Pharmacists serve vital roles in the care of older adults. Medication management is a prominent aspect of geriatric assessment given recent estimates of outpatient specialized geriatric service referral for drug therapy modification as high as 30% (Aggarwal et al., 2023). Medications are implicated in findings of many other geriatric assessment domains. Inappropriate prescribing in older adults is associated with risks of falls, decreased physical functioning, impaired cognition, and malnutrition (Maher et al., 2014; Zanetti et al., 2023). Community pharmacists have multiple touch points with older adults and families from which screening opportunities can be capitalized upon.

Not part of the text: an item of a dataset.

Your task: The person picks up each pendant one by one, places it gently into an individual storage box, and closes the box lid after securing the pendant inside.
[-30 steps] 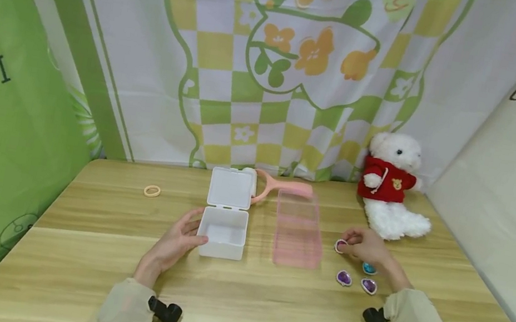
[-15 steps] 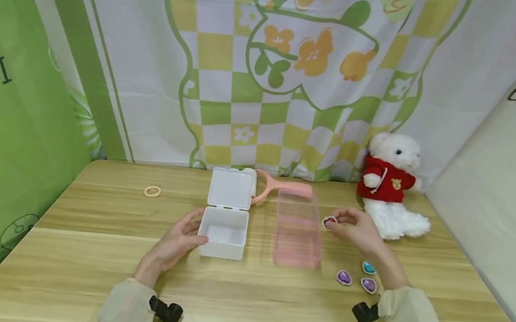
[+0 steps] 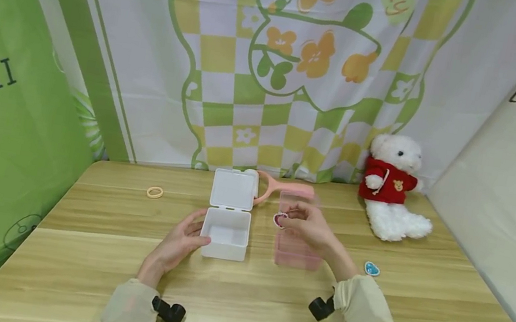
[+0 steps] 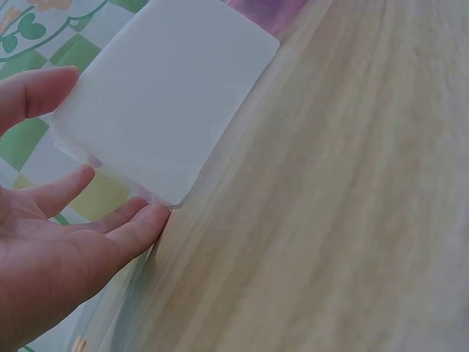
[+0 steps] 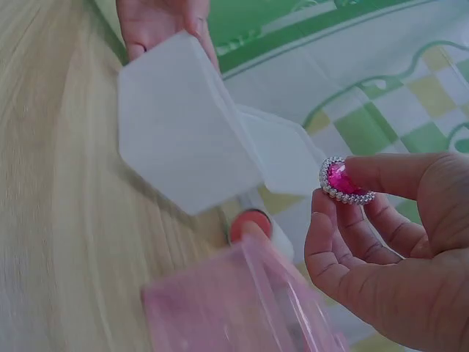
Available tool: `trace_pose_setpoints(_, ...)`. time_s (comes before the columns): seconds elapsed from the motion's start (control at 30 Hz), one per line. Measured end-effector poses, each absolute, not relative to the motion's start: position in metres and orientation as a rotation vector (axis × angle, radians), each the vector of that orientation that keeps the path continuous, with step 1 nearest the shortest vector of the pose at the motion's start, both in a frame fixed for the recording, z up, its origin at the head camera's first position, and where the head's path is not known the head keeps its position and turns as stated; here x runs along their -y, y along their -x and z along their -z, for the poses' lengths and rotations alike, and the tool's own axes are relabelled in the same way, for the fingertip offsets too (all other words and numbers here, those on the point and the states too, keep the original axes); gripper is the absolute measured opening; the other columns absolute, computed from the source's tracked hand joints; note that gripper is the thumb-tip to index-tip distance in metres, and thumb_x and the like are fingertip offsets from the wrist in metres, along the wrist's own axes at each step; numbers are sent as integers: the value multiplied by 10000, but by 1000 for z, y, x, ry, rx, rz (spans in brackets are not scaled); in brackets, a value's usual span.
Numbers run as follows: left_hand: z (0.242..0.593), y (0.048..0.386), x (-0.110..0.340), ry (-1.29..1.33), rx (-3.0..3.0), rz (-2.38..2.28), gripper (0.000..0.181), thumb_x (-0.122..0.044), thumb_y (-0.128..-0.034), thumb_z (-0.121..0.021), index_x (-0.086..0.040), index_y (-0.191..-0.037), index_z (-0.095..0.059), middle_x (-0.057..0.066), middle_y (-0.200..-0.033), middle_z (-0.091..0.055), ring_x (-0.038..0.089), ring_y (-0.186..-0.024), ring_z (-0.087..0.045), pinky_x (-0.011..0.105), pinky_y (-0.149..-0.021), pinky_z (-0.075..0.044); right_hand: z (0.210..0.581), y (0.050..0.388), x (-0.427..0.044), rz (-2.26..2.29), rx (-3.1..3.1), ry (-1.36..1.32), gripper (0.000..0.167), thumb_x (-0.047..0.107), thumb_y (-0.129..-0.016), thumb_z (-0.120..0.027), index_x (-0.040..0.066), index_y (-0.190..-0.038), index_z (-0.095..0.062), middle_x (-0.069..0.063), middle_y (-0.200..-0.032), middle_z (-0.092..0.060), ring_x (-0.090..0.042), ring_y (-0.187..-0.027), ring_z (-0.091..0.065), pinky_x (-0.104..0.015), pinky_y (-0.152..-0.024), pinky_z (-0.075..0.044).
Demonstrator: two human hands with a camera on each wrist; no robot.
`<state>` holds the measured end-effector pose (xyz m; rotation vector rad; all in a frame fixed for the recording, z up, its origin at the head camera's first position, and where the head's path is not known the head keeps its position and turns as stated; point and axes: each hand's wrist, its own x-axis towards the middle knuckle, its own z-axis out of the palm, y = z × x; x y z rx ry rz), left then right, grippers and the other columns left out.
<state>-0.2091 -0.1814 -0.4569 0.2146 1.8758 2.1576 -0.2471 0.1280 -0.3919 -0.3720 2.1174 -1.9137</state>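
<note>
An open white box point(image 3: 222, 250) stands on the table with its lid point(image 3: 233, 189) tipped back. My left hand point(image 3: 178, 244) holds its left side, thumb at the front corner; the left wrist view shows thumb and fingertips at opposite edges of the box point(image 4: 168, 95). Between right thumb and fingers I pinch a pink heart-shaped gem with a silver beaded rim point(image 5: 340, 182). My right hand point(image 3: 312, 228) is above the pink translucent box point(image 3: 297, 260), right of the white one. A blue gem point(image 3: 371, 268) lies on the table beyond my right forearm.
A white plush bear in a red top point(image 3: 391, 183) sits at the back right. Behind the boxes lies a peach-coloured handled tool point(image 3: 291, 189). A small yellowish ring point(image 3: 154, 192) rests on the left of the table, and a patterned curtain point(image 3: 266, 111) hangs behind.
My right hand has carried the pink gem leftward, from the gems at the right to above the pink box. The sleeve now covers where two purple gems lay. My left hand keeps its hold.
</note>
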Motion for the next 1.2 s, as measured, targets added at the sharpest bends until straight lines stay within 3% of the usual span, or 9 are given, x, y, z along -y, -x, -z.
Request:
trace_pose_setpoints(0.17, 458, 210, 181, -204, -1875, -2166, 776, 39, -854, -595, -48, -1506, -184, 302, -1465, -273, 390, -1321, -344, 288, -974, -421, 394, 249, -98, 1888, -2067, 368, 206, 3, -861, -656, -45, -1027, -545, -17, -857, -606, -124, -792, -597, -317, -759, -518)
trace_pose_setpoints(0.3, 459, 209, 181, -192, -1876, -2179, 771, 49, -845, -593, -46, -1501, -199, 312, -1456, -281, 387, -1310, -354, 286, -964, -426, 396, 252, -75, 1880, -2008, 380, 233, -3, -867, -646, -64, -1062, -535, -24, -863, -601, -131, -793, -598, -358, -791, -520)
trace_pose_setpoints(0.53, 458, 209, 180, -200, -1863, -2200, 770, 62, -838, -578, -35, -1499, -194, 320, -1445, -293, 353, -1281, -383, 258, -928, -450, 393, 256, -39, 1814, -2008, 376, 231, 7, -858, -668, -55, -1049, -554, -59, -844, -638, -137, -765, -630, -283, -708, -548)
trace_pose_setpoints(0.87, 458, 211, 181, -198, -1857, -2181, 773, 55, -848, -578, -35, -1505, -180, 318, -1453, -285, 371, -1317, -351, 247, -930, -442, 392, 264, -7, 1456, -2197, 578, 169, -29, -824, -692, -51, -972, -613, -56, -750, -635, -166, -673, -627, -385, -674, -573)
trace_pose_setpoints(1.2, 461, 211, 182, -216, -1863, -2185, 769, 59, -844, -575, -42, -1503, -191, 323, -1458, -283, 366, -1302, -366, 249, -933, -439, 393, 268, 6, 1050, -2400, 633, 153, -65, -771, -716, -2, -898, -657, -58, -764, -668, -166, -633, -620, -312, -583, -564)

Fortunately, certain recommendations made for CGA in office-based family physician practice are applicable to primary care pharmacists (Tatum et al., 2018). Their longitudinal relationship with patients facilitates introducing portions of an overall geriatric assessment over time. Similarly, non-medication assessment may be reserved for certain populations according to age (e.g., >80), living status (e.g., alone), and specific drugs or number of drugs. Opportunities exist to incorporate simple, intentional screening questions before moving to use of a geriatric assessment tool. For example, “Are you afraid of falling?” and “If yes, have you restricted any activities because of this fear?” (Belloni et al., 2020). Finally, primary care pharmacists must become acquainted with community resources and the means and feasibility of patient access if a signal for referral is detected.

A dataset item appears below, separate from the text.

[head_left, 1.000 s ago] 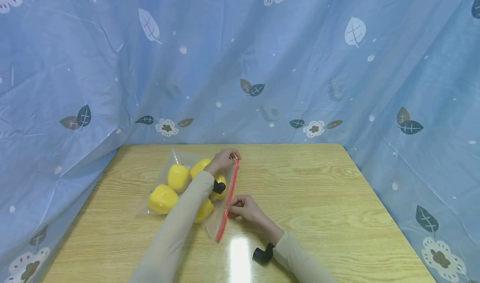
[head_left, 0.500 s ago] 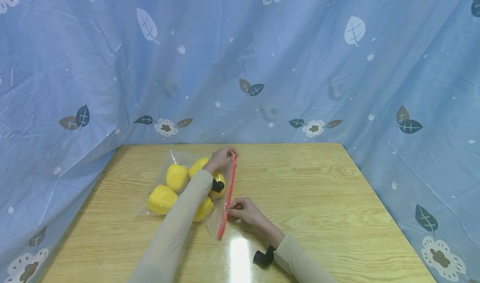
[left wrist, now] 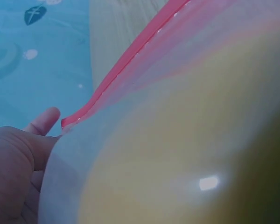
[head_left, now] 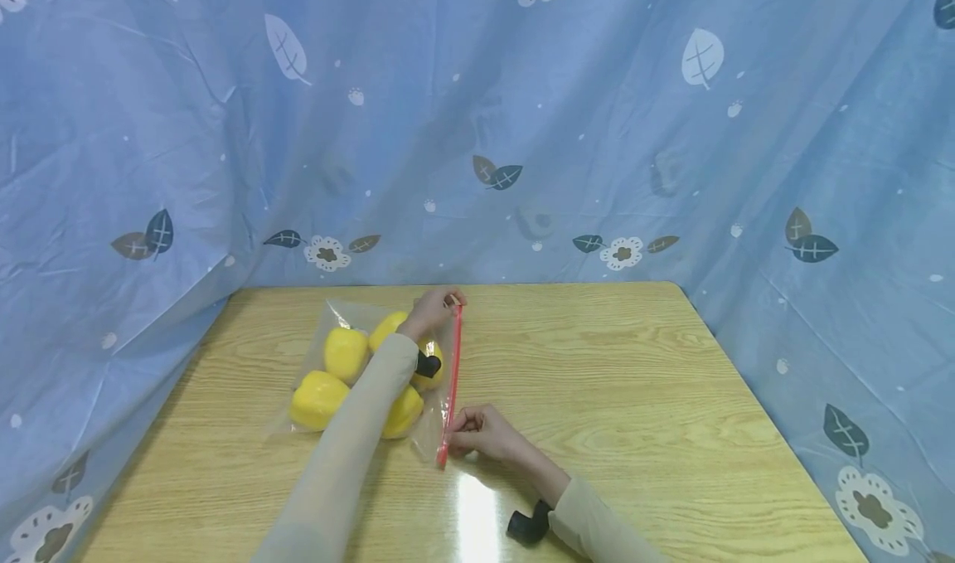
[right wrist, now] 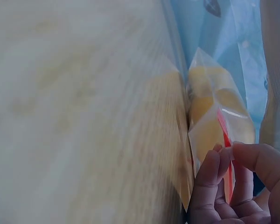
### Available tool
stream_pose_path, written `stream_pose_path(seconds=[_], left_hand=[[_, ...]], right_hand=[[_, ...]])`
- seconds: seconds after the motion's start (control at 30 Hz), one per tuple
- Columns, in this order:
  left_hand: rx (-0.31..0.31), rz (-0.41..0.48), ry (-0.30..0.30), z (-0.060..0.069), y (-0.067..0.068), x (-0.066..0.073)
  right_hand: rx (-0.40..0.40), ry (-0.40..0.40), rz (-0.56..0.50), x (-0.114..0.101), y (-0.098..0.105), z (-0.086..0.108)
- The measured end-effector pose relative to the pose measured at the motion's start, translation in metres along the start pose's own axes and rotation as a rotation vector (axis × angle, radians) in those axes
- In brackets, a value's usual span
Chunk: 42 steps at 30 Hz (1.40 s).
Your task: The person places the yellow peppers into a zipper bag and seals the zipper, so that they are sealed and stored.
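A clear zip bag [head_left: 317,339] with a red closure strip [head_left: 454,364] lies on the table. Inside it are several yellow, lobed bell peppers [head_left: 319,400]. My left hand [head_left: 434,310] pinches the bag's far corner, at the strip's far end; the left wrist view shows the thumb [left wrist: 42,149] against the film there. Close to the strip's near end, my right hand [head_left: 488,434] pinches the red strip between thumb and fingers, also seen in the right wrist view. A small pale bit [right wrist: 229,151] shows between those fingertips; I cannot tell whether it is a slider. My left forearm hides some peppers.
The wooden table [head_left: 634,397] extends right of the bag. A blue patterned curtain [head_left: 477,132] hangs behind it and at both sides. Each wrist carries a black camera mount [head_left: 528,526]. Light glares off the table's front [head_left: 477,517].
My right hand has moved along the red strip toward its near end. The strip now lies straighter and steeper. My left hand keeps its pinch, shifted slightly left and away.
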<state>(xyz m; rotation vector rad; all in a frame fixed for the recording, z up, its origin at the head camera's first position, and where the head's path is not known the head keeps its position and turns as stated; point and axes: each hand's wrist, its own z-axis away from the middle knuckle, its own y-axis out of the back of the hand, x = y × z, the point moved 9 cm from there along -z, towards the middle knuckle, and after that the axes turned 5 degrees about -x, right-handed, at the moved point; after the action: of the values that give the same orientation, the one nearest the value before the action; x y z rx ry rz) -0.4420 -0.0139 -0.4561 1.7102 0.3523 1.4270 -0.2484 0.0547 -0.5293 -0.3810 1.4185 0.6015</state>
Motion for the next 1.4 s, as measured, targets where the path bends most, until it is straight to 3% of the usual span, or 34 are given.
stream_pose_path(seconds=[0.3, 0.57, 0.93, 1.17, 1.27, 1.3, 1.4], left_hand=[[-0.013, 0.032, 0.008, 0.000, 0.001, -0.003], [-0.016, 0.092, -0.025, -0.001, 0.001, -0.004], [0.009, 0.188, -0.037, -0.001, 0.012, -0.009], [-0.039, 0.201, -0.005, -0.001, 0.014, -0.009], [-0.060, 0.233, -0.025, -0.002, 0.013, -0.012], [-0.057, 0.246, -0.081, -0.008, 0.012, -0.017], [-0.065, 0.246, -0.142, -0.007, 0.012, -0.013]], right_hand=[[-0.024, 0.003, -0.019, -0.002, -0.007, 0.006], [-0.019, 0.010, -0.027, -0.005, -0.004, 0.010], [-0.062, 0.022, 0.044, 0.000, 0.024, 0.013], [-0.083, 0.022, 0.068, 0.001, 0.032, 0.015], [-0.087, 0.012, 0.042, 0.002, 0.033, 0.016], [-0.091, 0.013, 0.032, 0.003, 0.034, 0.016], [-0.099, 0.022, 0.044, 0.005, 0.036, 0.015]])
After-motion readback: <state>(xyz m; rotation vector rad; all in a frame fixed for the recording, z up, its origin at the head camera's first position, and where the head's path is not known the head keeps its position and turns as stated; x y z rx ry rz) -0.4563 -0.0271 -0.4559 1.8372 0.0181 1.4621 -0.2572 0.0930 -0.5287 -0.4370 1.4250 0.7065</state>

The input from patient partner in our expert panel offered valuable insights. Members prioritized short, straightforward tools but lamented question stems and response options emphasizing older adult function over spirit. Study of community-dwelling older adults’ and caregivers’ experience with CGA echo these perspectives as they appreciated attention beyond physical health to include social quality of life and the opportunity to personalize their goals (Bandini et al., 2022; Hayes et al., 2023). Although tool administration may be part of a greater patient-centered encounter, these considerations are especially important given another means to build CGA capacity is for patients or family/caregivers to complete certain screening themselves, and supporting data demonstrates they can do so effectively (Beauchet et al., 2014).

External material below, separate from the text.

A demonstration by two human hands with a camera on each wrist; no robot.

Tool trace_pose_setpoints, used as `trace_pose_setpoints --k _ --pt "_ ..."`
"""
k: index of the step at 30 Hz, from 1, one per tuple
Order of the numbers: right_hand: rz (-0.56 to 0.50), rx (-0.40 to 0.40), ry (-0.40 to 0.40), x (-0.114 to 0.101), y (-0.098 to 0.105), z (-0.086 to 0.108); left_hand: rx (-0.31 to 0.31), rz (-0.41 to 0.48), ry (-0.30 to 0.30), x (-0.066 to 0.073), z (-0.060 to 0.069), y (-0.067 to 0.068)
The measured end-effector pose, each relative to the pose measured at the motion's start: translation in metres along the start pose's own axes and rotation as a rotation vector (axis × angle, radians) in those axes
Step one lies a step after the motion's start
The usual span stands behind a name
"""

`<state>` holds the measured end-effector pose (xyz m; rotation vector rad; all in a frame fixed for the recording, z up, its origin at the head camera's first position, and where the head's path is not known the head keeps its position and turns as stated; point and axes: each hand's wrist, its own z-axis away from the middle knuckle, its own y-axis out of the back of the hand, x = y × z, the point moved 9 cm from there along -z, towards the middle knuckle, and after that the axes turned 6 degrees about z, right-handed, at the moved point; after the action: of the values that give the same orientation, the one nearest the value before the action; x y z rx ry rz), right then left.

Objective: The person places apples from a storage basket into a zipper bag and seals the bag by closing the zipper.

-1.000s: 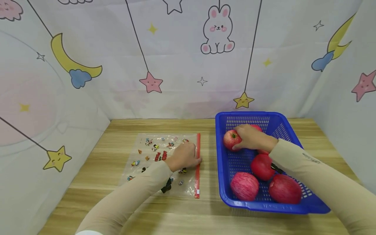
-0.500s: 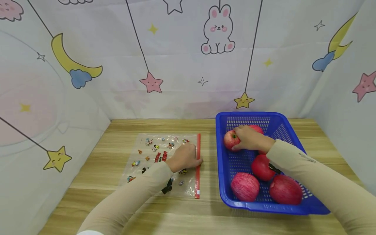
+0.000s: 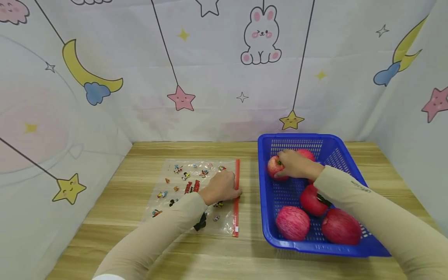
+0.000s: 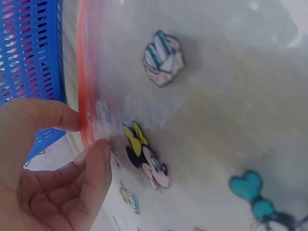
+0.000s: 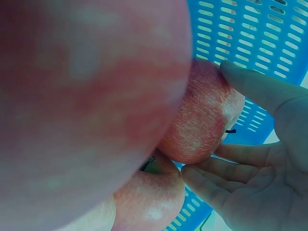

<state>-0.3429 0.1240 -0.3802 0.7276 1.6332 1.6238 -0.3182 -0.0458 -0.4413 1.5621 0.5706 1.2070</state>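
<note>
Flat on the table lies a clear zip bag [image 3: 224, 223] with cartoon prints and a red zip strip [image 3: 236, 214]. My left hand [image 3: 219, 188] rests over its right part; the left wrist view shows thumb and fingers pinching the bag at the red strip [image 4: 84, 62]. My right hand [image 3: 298, 164] reaches into the blue plastic basket [image 3: 264, 217] and grips a red apple [image 3: 274, 168] near its far left corner. In the right wrist view, thumb and fingers lie around this apple [image 5: 204, 115], its stem toward the palm. A nearer apple [image 5: 86, 96] fills much of that view.
Several other apples lie in the basket, among them one at the front left [image 3: 293, 223], one at the front right [image 3: 341, 227] and one at the back [image 3: 306, 154]. The wooden table [image 3: 224, 260] is bounded by a printed cloth [image 3: 217, 124].
Almost nothing differs. The right forearm has shifted slightly left while the hand stays on the same apple. The left hand keeps its place at the bag.
</note>
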Motion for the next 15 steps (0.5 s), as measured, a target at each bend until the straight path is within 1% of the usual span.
trace_pose_setpoints --k 5,11,15 --pt "-0.002 -0.006 -0.002 -0.0014 0.0004 -0.0005 -0.018 0.012 0.012 0.0007 -0.0013 -0.0012" --pt "0.005 -0.022 -0.011 -0.0018 -0.0007 -0.0015 -0.025 0.039 0.017 0.0007 -0.0029 -0.0022" --pt "0.008 -0.022 -0.011 -0.0022 -0.0019 -0.0036 -0.012 0.054 0.023 0.0009 -0.0026 -0.0003"
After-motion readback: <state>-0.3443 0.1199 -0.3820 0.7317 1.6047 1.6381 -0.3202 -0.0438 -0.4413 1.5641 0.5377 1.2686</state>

Our Delphi process could have benefited from a larger panel or more tools. However, the diversity of expert perspectives likely limited consensus across multiple rounds. Future research on CGA by independent health professionals could involve professional dyads, where expertise and familiarity with specific geriatric assessment tools are concentrated within one discipline. For example, a dietetics-only panel could evaluate nutrition screening tools suitable for primary care pharmacists.
Conclusion
Our study highlights potential tools community pharmacists might choose to contribute to CGA in primary care settings. While panelists reached consensus on suitable tools, concerns remained about patient access follow up when the results signaled need for referral. We consider how primary care pharmacists might contribute to cga using selected tools, while acknowledging the need for available multidisciplinary services.